The Bushes no longer giggle. Pakistan breaks down: 'I did it! I confess! I 
couldn't help myself. Save me. I am an evil-doer!'

            Apparently, Pakistan did do it - or some of it. We must now go 
back to 1997 when 'the largest covert operation in the history of the CIA' 
was launched in response to the Soviet invasion of Afghanistan. Central Asia 
specialist Ahmed Rashid wrote (Foreign Affairs, November-December 1999): 
'With the active encouragement of the CIA and Pakistan's ISI (Inter Services 
Intelligence) who wanted to turn the Afghan jihad into a global war, waged 
by all Muslim states against the Soviet Union, some 35,000 Muslim radicals, 
from 40 Islamic countries joined Afghanistan's fight between 1982 and '92 
... more than 100,000 foreign Muslim radicals were directly influenced by 
the Afghanistan jihad.' The CIA covertly trained and sponsored these 
warriors.

            In March 1985, President Reagan issued National Security 
Decision Directive 166, increasing military aid while CIA specialists met 
with the ISI counterparts near Rawalpindi, Pakistan.

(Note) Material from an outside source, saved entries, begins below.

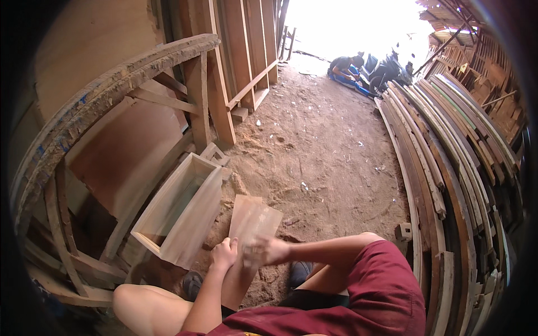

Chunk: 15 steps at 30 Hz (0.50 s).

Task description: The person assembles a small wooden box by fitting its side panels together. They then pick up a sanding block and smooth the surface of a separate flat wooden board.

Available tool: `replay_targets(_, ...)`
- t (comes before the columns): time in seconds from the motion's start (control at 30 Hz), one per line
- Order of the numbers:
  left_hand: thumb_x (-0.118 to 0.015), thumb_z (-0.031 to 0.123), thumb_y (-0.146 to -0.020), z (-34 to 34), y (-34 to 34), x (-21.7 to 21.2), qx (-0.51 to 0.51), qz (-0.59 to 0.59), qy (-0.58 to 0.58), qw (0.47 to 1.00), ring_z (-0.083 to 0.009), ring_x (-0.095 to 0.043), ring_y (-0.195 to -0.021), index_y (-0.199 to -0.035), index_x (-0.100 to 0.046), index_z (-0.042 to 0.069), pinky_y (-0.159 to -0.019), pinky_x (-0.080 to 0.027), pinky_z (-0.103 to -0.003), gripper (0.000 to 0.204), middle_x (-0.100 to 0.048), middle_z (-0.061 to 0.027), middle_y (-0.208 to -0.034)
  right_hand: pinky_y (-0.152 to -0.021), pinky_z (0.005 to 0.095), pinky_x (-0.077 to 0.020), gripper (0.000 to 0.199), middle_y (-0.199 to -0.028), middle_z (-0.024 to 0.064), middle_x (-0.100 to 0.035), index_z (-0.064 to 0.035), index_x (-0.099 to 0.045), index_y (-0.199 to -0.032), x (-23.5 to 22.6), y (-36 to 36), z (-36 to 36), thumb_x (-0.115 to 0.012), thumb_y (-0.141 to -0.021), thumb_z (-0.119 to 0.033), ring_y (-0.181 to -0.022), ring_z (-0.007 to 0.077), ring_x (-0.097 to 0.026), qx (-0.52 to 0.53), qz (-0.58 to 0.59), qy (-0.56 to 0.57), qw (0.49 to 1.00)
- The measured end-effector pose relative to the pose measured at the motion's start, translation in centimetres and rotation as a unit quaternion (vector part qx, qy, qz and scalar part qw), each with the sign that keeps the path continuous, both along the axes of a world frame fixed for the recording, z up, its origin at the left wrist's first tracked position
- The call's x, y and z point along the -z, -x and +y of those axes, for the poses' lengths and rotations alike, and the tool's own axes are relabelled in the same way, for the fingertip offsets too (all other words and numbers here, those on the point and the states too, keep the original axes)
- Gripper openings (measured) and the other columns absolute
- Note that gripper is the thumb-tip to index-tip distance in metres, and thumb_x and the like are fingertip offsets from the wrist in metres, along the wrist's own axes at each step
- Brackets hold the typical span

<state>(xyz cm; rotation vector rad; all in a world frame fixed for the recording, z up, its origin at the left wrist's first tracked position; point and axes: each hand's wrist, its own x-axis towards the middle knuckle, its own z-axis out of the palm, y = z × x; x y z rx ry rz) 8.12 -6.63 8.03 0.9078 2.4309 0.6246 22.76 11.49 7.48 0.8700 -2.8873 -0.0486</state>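
Note:
A flat, light brown wooden board (pixel 255 219) slants up from between my legs, its far end wider and uneven. My left hand (pixel 225 253) is closed on the board's left edge, thumb uppermost. Over the board's right side is my right hand (pixel 268 252), smeared by motion; whether it holds anything is not clear. Just left of the board an open-topped wooden box (pixel 196 224), shaped like a drawer, lies at a slant on the ground.
A rough wooden workbench (pixel 120 75) stands at the left, with tall wooden frames (pixel 246 50) behind it. Long planks (pixel 448 168) are stacked along the right. Sandy ground (pixel 336 151) stretches ahead. Far off, another person (pixel 344 67) crouches beside a motorbike (pixel 386 70).

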Motion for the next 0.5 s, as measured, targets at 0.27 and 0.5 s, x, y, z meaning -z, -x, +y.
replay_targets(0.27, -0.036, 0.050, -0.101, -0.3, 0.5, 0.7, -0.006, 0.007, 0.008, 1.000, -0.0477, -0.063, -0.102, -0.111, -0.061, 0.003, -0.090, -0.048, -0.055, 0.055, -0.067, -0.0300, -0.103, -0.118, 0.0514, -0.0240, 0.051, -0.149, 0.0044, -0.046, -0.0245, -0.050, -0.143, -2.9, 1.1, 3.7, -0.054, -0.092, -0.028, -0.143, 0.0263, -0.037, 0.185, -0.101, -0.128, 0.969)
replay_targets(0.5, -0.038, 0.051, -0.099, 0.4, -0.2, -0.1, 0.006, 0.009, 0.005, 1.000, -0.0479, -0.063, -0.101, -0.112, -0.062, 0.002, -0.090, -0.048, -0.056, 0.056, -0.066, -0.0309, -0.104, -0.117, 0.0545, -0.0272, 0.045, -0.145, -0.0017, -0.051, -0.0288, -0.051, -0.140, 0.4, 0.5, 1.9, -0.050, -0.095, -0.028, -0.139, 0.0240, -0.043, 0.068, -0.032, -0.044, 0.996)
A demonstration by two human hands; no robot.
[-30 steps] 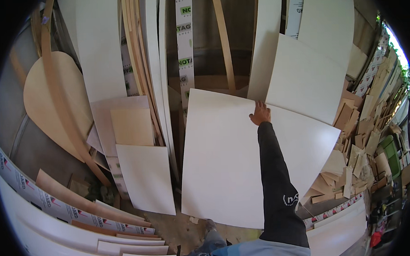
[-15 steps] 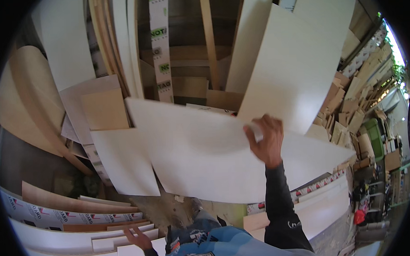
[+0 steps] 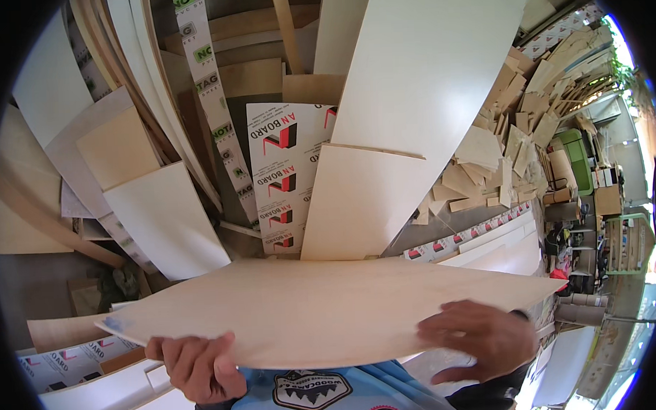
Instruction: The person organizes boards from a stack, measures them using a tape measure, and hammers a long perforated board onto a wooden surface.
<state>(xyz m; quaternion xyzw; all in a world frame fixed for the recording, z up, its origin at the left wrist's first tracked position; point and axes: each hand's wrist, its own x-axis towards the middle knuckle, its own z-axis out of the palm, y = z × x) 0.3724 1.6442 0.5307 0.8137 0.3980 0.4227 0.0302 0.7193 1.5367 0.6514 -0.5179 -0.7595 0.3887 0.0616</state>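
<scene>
A wide, thin plywood sheet (image 3: pixel 331 306) with a pale face lies across in front of my body, its near edge close to my shirt. My left hand (image 3: pixel 198 367) is closed around that edge near its left end. By the right part of the same edge is my right hand (image 3: pixel 481 340), its fingers stretched over the sheet's face and its thumb apart below. It looks slightly blurred, and whether it touches the sheet I cannot tell. A blue smudge marks the sheet's left corner.
Beyond the sheet lean a printed white board (image 3: pixel 280 178), a smaller pale panel (image 3: pixel 364 200) and a tall white panel (image 3: pixel 425 79). A white offcut (image 3: pixel 166 221) leans at left. Scrap wood pieces (image 3: pixel 478 156) are heaped at right, near a green crate (image 3: pixel 576 160).
The large sheet has tilted and come close to my body, now showing a plywood face and uncovering the printed board. My left hand has closed on its edge; my right hand has come down nearer.
</scene>
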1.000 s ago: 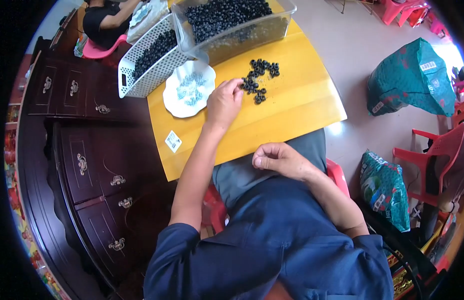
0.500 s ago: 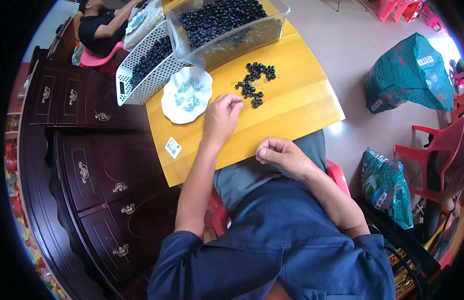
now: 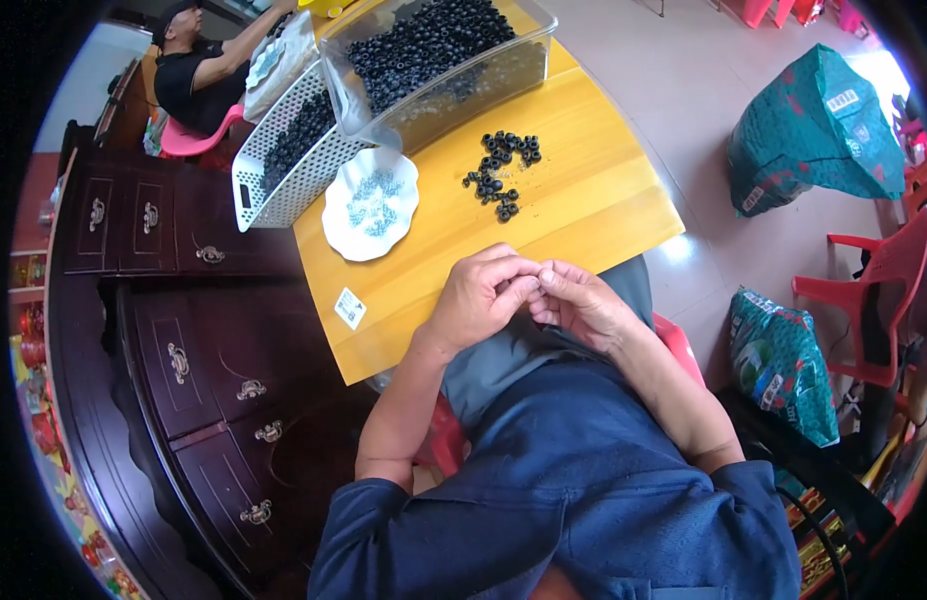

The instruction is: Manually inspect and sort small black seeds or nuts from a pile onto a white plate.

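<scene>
My left hand (image 3: 483, 297) and my right hand (image 3: 589, 308) meet over my lap at the table's near edge. Thumbs and fingertips of both are pinched together; whatever lies between them is too small or hidden to make out. Beyond them, a loose cluster of small black ring-shaped pieces (image 3: 499, 188) lies on the yellow wooden table (image 3: 583, 190). Left of the cluster stands a white scalloped dish (image 3: 399, 225) with many tiny pale-blue or clear bits (image 3: 373, 200) in it.
At the table's far side stand a clear plastic bin (image 3: 463, 100) and a white perforated basket (image 3: 301, 172), both holding black pieces. A dark wooden cabinet (image 3: 223, 330) flanks the left. A person (image 3: 198, 75) sits far left. Green bags (image 3: 808, 140) and a red chair (image 3: 873, 290) stand right.
My left hand has come back from beside the dish toward me and now meets my right hand at the fingertips. The view has shifted slightly.
</scene>
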Demonstrator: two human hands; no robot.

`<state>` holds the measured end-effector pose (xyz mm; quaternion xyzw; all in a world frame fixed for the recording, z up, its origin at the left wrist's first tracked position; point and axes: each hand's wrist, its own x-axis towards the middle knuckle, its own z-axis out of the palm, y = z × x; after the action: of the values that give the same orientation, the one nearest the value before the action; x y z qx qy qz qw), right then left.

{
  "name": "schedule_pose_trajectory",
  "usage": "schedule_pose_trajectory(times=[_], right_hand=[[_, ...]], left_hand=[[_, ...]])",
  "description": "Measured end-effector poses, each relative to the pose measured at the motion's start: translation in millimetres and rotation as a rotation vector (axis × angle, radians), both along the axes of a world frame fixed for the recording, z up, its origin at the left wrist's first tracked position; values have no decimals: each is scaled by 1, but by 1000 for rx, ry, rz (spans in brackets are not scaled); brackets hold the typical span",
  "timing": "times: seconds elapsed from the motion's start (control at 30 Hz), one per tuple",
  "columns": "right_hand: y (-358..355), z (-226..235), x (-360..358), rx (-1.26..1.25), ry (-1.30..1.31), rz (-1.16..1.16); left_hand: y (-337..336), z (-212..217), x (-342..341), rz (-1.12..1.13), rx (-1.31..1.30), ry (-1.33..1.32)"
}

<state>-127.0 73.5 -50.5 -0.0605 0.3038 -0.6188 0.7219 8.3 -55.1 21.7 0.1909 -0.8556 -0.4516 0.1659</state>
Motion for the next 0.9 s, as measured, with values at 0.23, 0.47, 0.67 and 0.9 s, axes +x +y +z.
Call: schedule_pose_trajectory(times=[0.23, 0.47, 0.67, 0.9], right_hand=[[4, 4, -9, 1, 40, -52], [9, 0, -12, -10, 57, -63], [12, -2, -20, -90, 13, -35], [11, -1, -20, -91, 7, -36]], left_hand=[[-54, -6, -38, 203, -312, -110], [-87, -27, -67, 177, -655, -216], [-101, -31, -78, 55, -795, -311], [-103, -30, -86, -25, -894, -280]])
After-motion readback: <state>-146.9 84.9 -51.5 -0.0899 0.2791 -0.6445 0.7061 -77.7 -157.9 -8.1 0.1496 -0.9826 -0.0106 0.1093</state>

Jane's Defence Weekly 
(14 September 2001) gives the best overview: 'The trainers were mainly from 
Pakistan's ISI agency who learnt their craft from American Green Beret 
commandos and Navy Seals in various US training establishments.' This 
explains the reluctance of the administration to explain why so many 
unqualified persons, over so long a time, got visas to visit our hospitable 
shores. While in Pakistan, 'mass training of Afghan [zealots] was 
subsequently conducted by the Pakistan army under the supervision of the 
elite Special Services ... In 1988, with US knowledge, bin Laden created 
al-Qaeda (The Base); a conglomerate of quasi-independent Islamic terrorist 
cells spread across 26 or so countries. Washington turned a blind eye to 
al-Qaeda.'



When Mohamed Atta's plane struck the World Trade Centre's North Tower, 
George W. Bush and the child at the Florida elementary school were 
discussing her goat. By coincidence, our word 'tragedy' comes from the 
Greek: for 'goat' tragos plus oide for 'song'. 'Goat-song'. It is highly 
suitable that this lament, sung in ancient satyr plays, should have been 
heard again at the exact moment when we were struck by fire from heaven, and 
a tragedy whose end is nowhere in sight began for us.